Modal’s wager is different. Not persistence, but scheduling: containers that spin up in milliseconds and run for hours, GPU-native. Long-running agent workloads look like data pipelines, not web requests. You don’t get fork-and-resume from this primitive. You get compute economics that work for the task duration.
Each product is a different answer to the same question: what kind of computer does the agent need? The answer is a product bet, not a vendor preference.
What the environment makes possible
The infrastructure question isn’t “which cloud provider.” It’s: what kind of environment does this agent need to inhabit?
Take a coding agent running a risky refactor. On ephemeral compute, it runs the change and commits to the result. There’s no branch, no rollback.

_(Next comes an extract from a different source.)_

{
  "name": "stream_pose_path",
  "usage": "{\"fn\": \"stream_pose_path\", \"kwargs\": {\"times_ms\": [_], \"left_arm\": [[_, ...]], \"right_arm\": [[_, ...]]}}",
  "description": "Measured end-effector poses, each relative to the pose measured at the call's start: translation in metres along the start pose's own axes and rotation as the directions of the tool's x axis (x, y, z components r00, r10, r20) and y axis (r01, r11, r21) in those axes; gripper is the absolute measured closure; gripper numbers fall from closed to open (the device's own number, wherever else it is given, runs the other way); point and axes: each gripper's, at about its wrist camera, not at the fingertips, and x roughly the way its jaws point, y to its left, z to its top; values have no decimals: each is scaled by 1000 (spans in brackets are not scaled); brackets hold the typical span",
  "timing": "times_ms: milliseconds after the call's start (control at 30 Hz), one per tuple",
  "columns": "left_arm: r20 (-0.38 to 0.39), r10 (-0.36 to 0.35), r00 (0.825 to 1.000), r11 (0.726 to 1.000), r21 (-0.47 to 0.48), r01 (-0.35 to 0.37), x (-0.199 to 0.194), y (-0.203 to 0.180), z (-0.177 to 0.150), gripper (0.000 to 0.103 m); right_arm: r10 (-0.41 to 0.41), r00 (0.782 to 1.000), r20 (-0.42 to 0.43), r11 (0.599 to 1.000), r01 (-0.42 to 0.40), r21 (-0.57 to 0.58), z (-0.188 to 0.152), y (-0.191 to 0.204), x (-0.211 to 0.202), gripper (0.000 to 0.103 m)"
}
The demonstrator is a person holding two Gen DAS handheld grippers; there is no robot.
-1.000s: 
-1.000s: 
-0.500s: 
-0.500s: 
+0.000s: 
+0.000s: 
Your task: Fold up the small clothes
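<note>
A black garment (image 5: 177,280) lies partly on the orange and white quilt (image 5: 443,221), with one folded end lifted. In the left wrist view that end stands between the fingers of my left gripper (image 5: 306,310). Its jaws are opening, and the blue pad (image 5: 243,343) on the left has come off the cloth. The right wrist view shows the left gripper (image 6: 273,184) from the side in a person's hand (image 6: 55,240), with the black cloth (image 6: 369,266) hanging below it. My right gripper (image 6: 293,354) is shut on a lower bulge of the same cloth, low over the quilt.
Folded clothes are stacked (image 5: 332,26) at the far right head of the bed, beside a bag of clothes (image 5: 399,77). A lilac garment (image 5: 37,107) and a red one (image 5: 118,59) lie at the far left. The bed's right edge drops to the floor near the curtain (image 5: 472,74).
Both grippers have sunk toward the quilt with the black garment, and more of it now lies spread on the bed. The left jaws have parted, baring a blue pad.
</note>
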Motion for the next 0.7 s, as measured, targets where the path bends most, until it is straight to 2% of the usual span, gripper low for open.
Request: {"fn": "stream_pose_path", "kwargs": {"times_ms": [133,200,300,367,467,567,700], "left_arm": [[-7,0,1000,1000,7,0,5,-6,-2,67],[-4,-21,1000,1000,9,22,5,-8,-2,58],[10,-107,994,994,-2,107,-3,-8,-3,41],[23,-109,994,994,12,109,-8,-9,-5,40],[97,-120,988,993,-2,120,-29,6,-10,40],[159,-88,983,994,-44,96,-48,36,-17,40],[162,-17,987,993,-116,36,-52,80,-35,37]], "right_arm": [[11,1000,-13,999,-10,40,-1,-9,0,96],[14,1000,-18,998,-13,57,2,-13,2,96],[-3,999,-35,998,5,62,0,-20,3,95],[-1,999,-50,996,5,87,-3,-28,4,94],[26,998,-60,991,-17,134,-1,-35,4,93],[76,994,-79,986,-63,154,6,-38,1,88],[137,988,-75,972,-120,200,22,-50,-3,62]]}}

In a forkable environment, it copies the workspace first, runs the refactor in the copy, checks if tests pass, and merges only if they do. That capability didn’t come from a better model. It came from the environment primitive.

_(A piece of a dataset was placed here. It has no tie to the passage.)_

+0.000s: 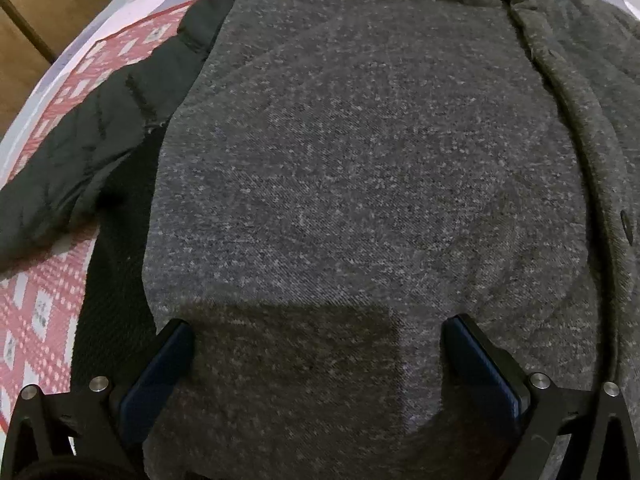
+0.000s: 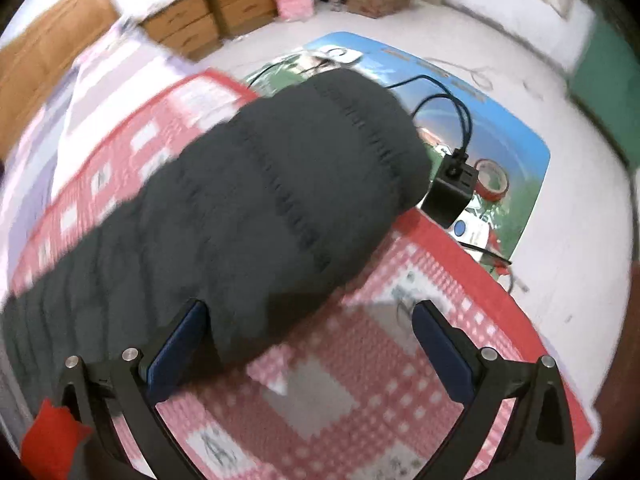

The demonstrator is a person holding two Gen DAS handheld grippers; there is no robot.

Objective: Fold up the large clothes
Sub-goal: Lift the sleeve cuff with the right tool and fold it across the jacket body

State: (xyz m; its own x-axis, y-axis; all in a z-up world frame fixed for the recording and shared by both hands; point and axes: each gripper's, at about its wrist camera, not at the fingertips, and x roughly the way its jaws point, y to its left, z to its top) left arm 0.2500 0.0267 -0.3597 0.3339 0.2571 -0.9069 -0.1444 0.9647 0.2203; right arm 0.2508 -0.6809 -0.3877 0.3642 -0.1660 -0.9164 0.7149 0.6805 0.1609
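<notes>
A large speckled grey jacket [image 1: 340, 152] lies spread flat and fills most of the left wrist view; its buttoned front edge [image 1: 560, 92] runs down the right side. A dark quilted sleeve [image 1: 92, 148] stretches out at the left. My left gripper [image 1: 318, 340] hovers open over the lower part of the grey body, nothing between its blue pads. In the right wrist view, the other dark quilted sleeve [image 2: 256, 208] lies diagonally, cuff at the upper right. My right gripper [image 2: 310, 322] is open, with the sleeve's lower edge inside the gap by the left finger [image 2: 176, 348].
A red and white checked blanket [image 2: 392, 352] covers the bed under the jacket. Beyond its edge lie a blue picture mat [image 2: 512, 128], a small black box with cables [image 2: 452, 188] and a red tape roll [image 2: 492, 180]. Wooden drawers [image 2: 208, 20] stand at the back.
</notes>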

Or a research agent that runs for two hours and gets interrupted. On stateless infrastructure, it reconstructs context from a database: re-fetch, re-parse, and re-derive. On a persistent computer, it opens the files it left on disk. One is a workaround. The other is how computers work.
The choice of environment sets the ceiling. Every feature built on top inherits the constraints of the primitive underneath.
What compute doesn’t close
The Mac Minis that sold out in January were just the start. By March, the shortage had spread to Mac Studios. Apple quietly dropped the 512GB RAM option entirely, raised the 256GB upgrade price by 25%, and delivery times stretched to 10-12 weeks. The demand isn’t slowing down. It’s compounding.
The cloud made compute a commodity. Generic, interchangeable, and metered by the second. Agents are reversing that. The people buying these machines understood something the cloud abstraction had obscured: their agents needed a place to live. Not cycles. Not invocations. A computer.
The environment an agent inhabits isn’t overhead. It’s product surface.